IA, a new ibuprofen derivative, was prepared as a pure compound. The complexes formed by the reaction of the IA with Ni(II), Co(II), Cu(II), Sm(III), and Gd(III) were synthesized and characterized. The IA and the complexes often showed more bioactivity than the widely used drug ibuprofen. An octahedral structure is formed by Cu, Co, and Ni, whereas a capped square antiprismatic or tricapped trigonal prismatic structure is formed by Gd and Sm. The IA and its complexes had greater inhibitory ability towards COX-1/COX-2 than ibuprofen. The IA and complexes were docked with the COX-2 protein. The binding energy obtained for the in vitro investigations was compared and evaluated. The in silico tools produced promising results that were comparable to in vitro data, indicating that they can be employed to forecast the bioactivity of novel drugs. In vitro studies were performed on the novel compounds’ anti-inflammatory properties. The new compounds were found to have more potent action as inhibitors of inflammatory enzymes, suggesting that they could be introduced as a new drug following further experiments, including in vivo studies.

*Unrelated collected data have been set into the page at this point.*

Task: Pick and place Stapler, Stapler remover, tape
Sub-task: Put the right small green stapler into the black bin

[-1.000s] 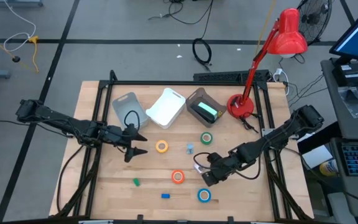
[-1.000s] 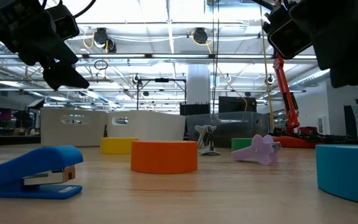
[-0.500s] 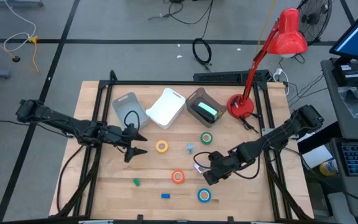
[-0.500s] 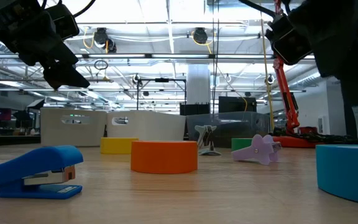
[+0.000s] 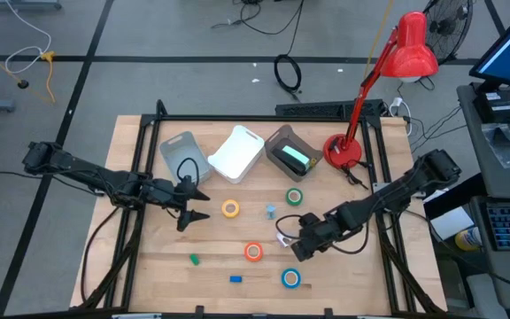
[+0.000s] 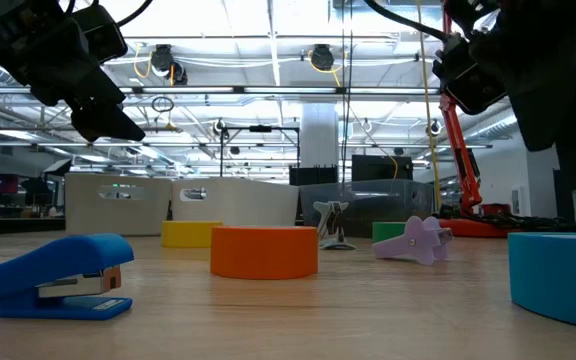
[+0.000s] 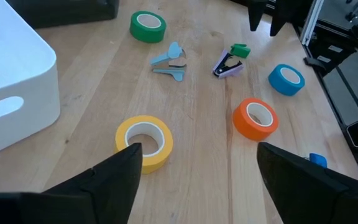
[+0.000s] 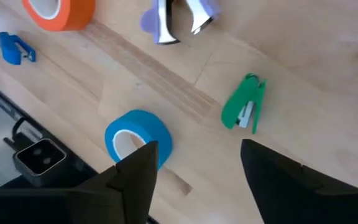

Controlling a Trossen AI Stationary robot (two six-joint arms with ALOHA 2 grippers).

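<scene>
Four tape rolls on tabletop (image 5: 149,266): yellow (image 5: 230,209), green (image 5: 294,197), orange (image 5: 253,252), blue (image 5: 290,278). Right pincer (image 5: 296,248) open above blue roll, empty; left pincer (image 5: 198,200) open beside yellow.

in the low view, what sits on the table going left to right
blue stapler → yellow tape roll → orange tape roll → purple staple remover → blue tape roll, cut off at the right edge

Bright overhead light, perhaps slight blur
</scene>
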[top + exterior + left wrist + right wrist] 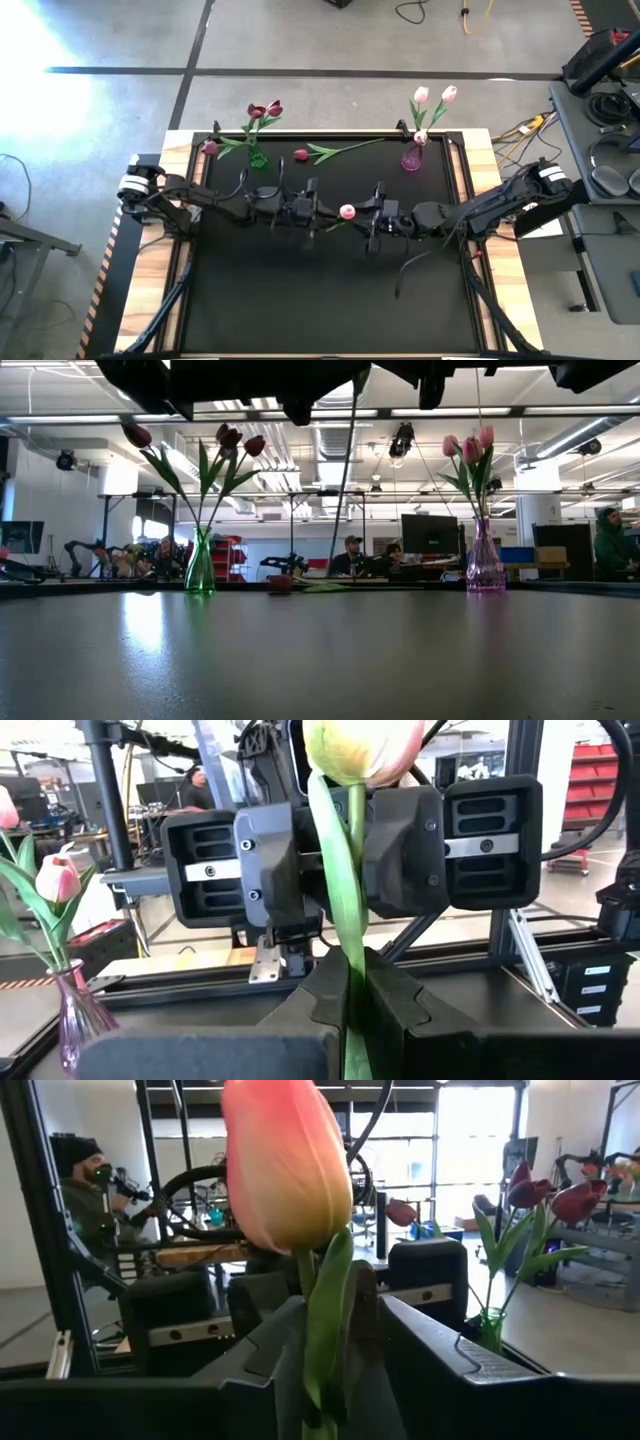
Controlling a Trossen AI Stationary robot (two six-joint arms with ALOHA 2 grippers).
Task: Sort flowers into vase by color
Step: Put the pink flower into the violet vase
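Observation:
A pale pink tulip (347, 211) is held between my two grippers above the table's middle. My left gripper (325, 212) is shut on its stem, as the left wrist view (350, 990) shows. My right gripper (366, 214) faces it and is shut on the same stem just under the head, as the right wrist view (330, 1330) shows. A green vase (258, 156) at the far left holds dark red tulips. A pink vase (412, 158) at the far right holds pink tulips. One dark red tulip (335, 151) lies flat on the table between the vases. My left gripper pinches the tulip's green stem (352, 1025) between its two fingers, some way below the head. The fingers come level from the table's left and lie across the stem. The tulip is lifted clear, head up. My right gripper pinches the stem and its leaf (322, 1305) between its two fingers, just below the pink head (285, 1165). The fingers come level from the table's right, across the stem. The rest of the stem (347, 470) hangs slanting below, clear of the table.
The black table top (300, 300) is bare on its near half. Both vases stand near the far edge, also seen in the low view as the green one (200, 565) and the pink one (485, 565). People sit at desks beyond the table.

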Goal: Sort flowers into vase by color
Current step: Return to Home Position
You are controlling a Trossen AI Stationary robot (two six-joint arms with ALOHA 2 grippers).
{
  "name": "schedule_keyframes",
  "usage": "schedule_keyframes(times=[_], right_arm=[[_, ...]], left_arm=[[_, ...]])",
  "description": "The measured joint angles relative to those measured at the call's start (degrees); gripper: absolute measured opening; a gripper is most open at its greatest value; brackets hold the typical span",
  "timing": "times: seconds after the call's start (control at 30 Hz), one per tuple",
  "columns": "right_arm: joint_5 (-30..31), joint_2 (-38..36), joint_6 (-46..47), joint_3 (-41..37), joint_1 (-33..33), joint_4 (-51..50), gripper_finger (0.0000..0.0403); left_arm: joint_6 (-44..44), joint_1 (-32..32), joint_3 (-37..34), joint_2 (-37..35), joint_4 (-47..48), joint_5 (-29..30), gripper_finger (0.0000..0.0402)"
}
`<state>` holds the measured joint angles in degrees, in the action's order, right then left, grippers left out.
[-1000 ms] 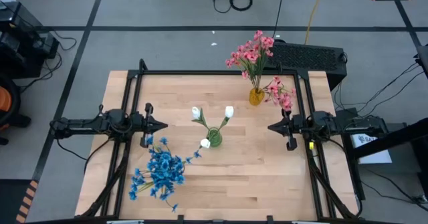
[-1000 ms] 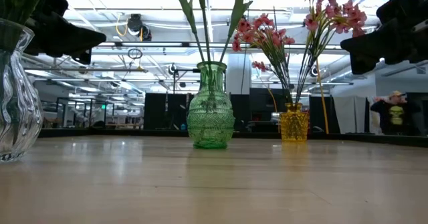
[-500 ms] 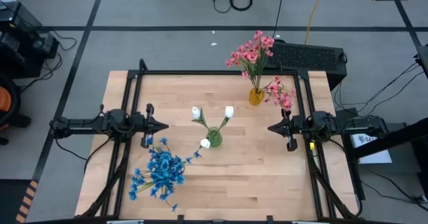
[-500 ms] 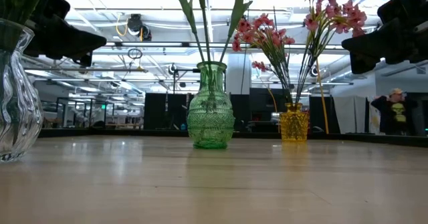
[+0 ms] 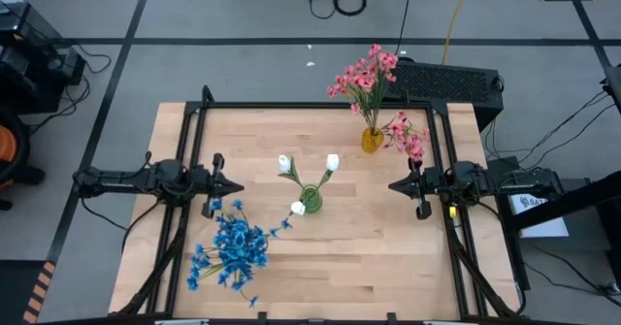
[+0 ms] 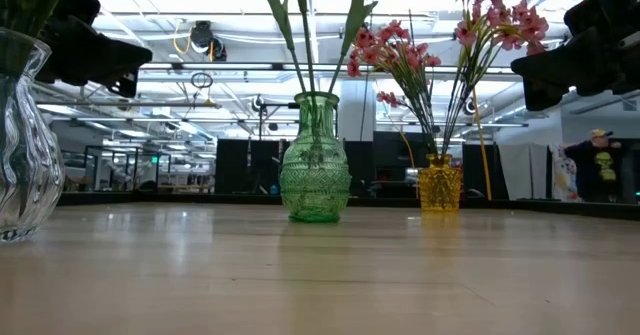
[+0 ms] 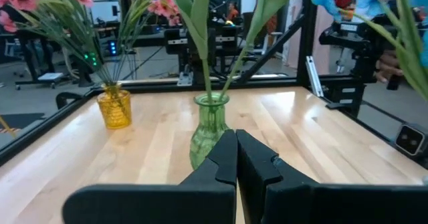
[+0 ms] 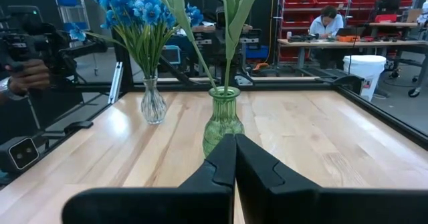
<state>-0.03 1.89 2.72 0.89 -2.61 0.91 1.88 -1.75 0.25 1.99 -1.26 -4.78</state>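
Note:
Three vases stand on the table. A green glass vase [image 5: 310, 203] at the middle holds white buds [image 5: 333, 161] on green stems. A yellow vase [image 5: 373, 139] near the far right holds pink clusters [image 5: 366, 76]. A clear glass vase [image 8: 153, 101] near the left front holds blue clusters [image 5: 236, 247]. My left gripper [image 5: 239, 183] hovers shut over the table's left side, pointing at the green vase [image 7: 208, 126]. My right gripper [image 5: 392, 183] hovers shut over the right side, facing the green vase [image 8: 223, 120].
A black frame rail [image 5: 320, 105] runs around the table's far and side edges. Bare wood lies between the vases and along the near edge. A person [image 6: 603, 165] stands in the room beyond the table, another sits at a bench [image 8: 328, 21].

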Motion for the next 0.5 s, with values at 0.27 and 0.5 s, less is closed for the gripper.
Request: schedule_keyframes(times=[0.27,0.5], right_arm=[[0.0,0.0,0.0,0.0,0.0,0.1,0.0],[0.0,0.0,0.0,0.0,0.0,0.1,0.0]], left_arm=[[0.0,-0.9,0.0,-2.0,-0.1,0.0,0.0],[0.0,-0.9,0.0,-2.0,0.1,0.4,0.0]])
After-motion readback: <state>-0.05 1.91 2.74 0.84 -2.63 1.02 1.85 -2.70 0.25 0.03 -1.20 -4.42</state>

However, to fully establish the therapeutic viability and safety profile of IA and its complexes, future research is proposed to further enhance the bioactivity and reduce the potential side effects of IA. Therefore, the synthesis and evaluation of additional derivatives should be continued. Variations in the molecular structure might lead to compounds with even greater efficacy or specificity toward inflammatory pathways. Although in vitro and in silico analyses have shown promising results, in vivo studies are crucial to understanding the pharmacokinetics, pharmacodynamics, and toxicity profiles of these compounds in a living organism. Such studies will provide essential data on the efficacy, safety, and potential side effects of IA and its complexes. In addition to COX-1/COX-2 inhibition, exploring the effect of IA and its complexes on other biological pathways involved in inflammation could uncover additional mechanisms of action. This might include pathways like NF-κB, TNF-α, and various cytokines, which play significant roles in the inflammatory process. Further comparative studies with other NSAIDs and COX-2 inhibitors are needed to position IA and its complexes within the broader spectrum of anti-inflammatory drugs. This will help in identifying any unique advantages or disadvantages they may have over existing treatments.